The image is embellished by the presence of St. John the Baptist, lamb at his side, and by Saint Agatha, recognizable from the two breasts displayed on a metal salver and by the palm frond of martyrdom.
Although the addition of other, not relevant, saints to the scene of the Mystical Marriage of Saint Catherine was already to be found in many sixteenth-century interpretations of the subject, the decision in the work analyzed here to place Saint Agatha and San John the Baptist symmetrically on either side of the Virgin, recalls compositions of ‘Sacred conversations’ where the Virgin is enthroned and framed by saints. The idea of placing the Virgin in the exact center of the painting, on a small rocky rise that accentuates her importance compared to the other protagonists, confirms this reference.Never published before, the painting is one of the best creations of the mature works of Giuseppe Vermiglio, an artist of probable Milanese origin, who trained in Rome at the beginning of the 17th century, a figure who was brought into focus and enhanced by research carried out in the late 20th century.
Born around 1587, Vermiglio was obliged early on to move to Rome, where documents mention him as early as 1604, indicating a turbulent life, characterized by fights and frequent legal issues, a life style singularly similar to that found in the Roman life of his contemporary, Caravaggio, of whom, not surprisingly, Vermiglio was a most faithful followers.

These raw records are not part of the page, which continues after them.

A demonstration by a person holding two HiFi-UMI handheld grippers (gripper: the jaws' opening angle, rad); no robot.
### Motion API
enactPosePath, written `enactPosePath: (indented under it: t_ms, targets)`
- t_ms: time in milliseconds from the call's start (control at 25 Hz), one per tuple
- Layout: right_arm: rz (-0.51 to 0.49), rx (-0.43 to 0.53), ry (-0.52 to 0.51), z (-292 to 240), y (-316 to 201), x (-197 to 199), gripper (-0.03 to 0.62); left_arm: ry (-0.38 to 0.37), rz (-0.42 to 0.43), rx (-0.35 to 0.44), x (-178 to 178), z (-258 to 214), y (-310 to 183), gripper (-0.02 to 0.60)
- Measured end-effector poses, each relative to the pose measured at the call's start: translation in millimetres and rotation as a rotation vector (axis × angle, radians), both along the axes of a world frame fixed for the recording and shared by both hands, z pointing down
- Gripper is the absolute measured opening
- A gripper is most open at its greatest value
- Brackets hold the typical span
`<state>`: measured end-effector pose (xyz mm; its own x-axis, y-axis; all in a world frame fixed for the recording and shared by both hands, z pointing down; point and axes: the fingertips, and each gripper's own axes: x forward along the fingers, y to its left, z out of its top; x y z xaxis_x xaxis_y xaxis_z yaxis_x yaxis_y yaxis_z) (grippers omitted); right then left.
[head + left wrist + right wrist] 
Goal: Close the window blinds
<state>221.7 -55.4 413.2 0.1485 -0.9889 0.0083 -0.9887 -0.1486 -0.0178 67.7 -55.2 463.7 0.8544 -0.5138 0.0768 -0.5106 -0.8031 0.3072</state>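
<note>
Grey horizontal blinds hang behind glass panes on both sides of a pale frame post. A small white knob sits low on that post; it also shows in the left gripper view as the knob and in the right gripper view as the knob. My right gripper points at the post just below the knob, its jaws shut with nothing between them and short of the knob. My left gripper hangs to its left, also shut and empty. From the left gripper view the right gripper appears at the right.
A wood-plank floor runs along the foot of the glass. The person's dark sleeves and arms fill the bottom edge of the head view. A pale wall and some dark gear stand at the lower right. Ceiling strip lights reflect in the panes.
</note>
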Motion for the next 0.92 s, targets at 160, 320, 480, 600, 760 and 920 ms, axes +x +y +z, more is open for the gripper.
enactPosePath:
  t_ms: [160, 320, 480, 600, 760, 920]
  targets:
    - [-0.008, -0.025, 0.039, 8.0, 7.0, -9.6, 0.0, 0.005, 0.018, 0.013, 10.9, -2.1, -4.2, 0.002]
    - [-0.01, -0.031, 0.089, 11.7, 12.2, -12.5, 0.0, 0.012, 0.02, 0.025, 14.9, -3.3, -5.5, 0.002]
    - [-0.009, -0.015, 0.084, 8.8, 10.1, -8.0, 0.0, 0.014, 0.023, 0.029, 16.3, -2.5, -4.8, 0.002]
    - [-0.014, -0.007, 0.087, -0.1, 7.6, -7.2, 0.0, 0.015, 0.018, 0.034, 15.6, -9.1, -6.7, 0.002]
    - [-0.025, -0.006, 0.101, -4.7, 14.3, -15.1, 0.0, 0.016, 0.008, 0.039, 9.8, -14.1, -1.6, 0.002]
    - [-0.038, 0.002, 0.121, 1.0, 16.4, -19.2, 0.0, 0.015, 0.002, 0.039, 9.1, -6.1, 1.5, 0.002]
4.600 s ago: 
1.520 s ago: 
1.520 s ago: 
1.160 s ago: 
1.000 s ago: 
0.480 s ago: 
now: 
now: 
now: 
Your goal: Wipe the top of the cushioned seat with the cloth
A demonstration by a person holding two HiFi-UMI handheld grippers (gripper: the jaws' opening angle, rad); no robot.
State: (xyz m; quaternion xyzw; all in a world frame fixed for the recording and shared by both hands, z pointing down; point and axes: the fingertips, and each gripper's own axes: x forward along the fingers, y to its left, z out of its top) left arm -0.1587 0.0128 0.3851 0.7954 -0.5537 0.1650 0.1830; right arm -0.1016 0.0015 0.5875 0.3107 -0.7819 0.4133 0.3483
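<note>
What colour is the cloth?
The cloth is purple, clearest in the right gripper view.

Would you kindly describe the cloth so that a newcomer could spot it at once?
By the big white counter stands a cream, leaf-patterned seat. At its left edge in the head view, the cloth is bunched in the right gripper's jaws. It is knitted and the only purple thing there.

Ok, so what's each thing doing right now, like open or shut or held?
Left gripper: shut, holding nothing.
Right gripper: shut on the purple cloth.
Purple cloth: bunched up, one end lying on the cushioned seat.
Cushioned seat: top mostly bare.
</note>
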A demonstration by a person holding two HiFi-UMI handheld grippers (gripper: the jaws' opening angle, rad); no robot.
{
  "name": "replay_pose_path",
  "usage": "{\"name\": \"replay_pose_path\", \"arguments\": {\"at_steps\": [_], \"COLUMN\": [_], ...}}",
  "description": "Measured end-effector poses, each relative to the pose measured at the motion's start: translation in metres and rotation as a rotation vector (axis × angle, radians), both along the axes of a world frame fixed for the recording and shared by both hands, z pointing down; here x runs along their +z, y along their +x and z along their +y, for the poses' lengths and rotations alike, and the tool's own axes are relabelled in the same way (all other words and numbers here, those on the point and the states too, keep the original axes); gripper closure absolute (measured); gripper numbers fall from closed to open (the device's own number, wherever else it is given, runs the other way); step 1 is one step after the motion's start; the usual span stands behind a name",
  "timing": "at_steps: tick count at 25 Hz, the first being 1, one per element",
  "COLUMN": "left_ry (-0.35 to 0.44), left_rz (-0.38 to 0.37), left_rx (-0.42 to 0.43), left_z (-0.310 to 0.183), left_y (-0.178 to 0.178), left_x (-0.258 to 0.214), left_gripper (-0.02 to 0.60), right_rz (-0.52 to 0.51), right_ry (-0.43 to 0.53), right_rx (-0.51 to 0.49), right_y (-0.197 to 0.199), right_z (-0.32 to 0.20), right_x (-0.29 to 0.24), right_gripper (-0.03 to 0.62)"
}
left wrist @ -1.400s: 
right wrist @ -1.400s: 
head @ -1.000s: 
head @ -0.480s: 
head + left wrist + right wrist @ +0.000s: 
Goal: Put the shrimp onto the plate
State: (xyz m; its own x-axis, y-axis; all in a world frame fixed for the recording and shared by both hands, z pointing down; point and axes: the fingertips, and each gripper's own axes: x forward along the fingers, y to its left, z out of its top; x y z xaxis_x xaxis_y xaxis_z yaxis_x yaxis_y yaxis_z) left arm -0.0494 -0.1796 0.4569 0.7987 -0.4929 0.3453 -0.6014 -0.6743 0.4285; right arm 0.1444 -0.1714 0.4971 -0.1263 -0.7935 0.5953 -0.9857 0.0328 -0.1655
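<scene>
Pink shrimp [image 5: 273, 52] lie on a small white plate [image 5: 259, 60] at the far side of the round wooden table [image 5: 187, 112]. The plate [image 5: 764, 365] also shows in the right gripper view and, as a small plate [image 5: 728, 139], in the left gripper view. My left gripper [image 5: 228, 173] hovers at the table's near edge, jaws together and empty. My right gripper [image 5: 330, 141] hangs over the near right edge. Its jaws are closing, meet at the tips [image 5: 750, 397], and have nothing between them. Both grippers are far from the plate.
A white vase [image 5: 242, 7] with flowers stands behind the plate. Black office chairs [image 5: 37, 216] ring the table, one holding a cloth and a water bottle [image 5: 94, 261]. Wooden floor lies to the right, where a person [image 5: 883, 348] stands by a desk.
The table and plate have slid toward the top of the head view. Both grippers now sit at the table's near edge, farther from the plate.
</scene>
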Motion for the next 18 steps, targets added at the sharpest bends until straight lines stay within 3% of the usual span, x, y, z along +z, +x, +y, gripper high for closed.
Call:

Returning to Milan in 1620, the painter’s work was an immediate success, documented above all by the numerous religious commissions undertaken for various Church edifices of the region, at that time led by Cardinal Federico Borromeo.It is precisely within this period shortly after he returned home that the canvas examined here is most likely situated.
Observing our Mystical Marriage of Saint Catherine, it is not difficult to see Caravaggio at the root of Vermiglio’s painting, recognizable not only in the physiognomy of Saint John the Baptist and in the magnificent details of the lamb—depicted with impeccable naturalistic accuracy—but also in the chiaroscuro of the scene, in which the figures stand out powerfully against the dark background.
In the face of these connections, however, it should be emphasized that in the Lombard artist’s canvas the Caravaggio-like components are integrated in a new stylistic register. This is seen first of all in the rigorous discipline of the compositional structure referred to at the beginning, giving the work an openly neo-Renaissance character, reaffirmed by the solemn, controlled postures of the figures. These are stylistic choices that distinguish the artist’s entire Lombard activity, marked by a precise adherence to the reforms promoted by Federico Borromeo to guarantee to sacred works an exemplary clarity on an iconographic level and an expressive register marked by decoration and idealization.
Perfect interpreter of this “return to order”, Vermiglio offers in an elegant, cultivated variety of forms, in which references to Milanese art of the first half of the sixteenth century, from Bernardino Luini to Gaudenzio Ferrari, blend with a nod to the classicism of Bologna, in particular in the direction of Guido Reni, whose Roman works the artist had already had the opportunity of seeing, and of Alessandro Tiarini.
Regardless of their diverse figurative sources, what is most striking in the works of Vermiglio that can be dated to the time of his return from Rome is nevertheless the sensitivity of the pictorial treatment, skillfully alternating passages of surprising realism with details rendered with loose brushwork, impasto and great refinement in color. An example of this, in the Mystical Marriage of Saint Catherine, is the contrast between the free and luminescent execution of the mantle of Saint Agatha and the meticulous rendering of the robe and mantle of Saint Catherine, whose ornamental embroidered patterns are particularly exquisite.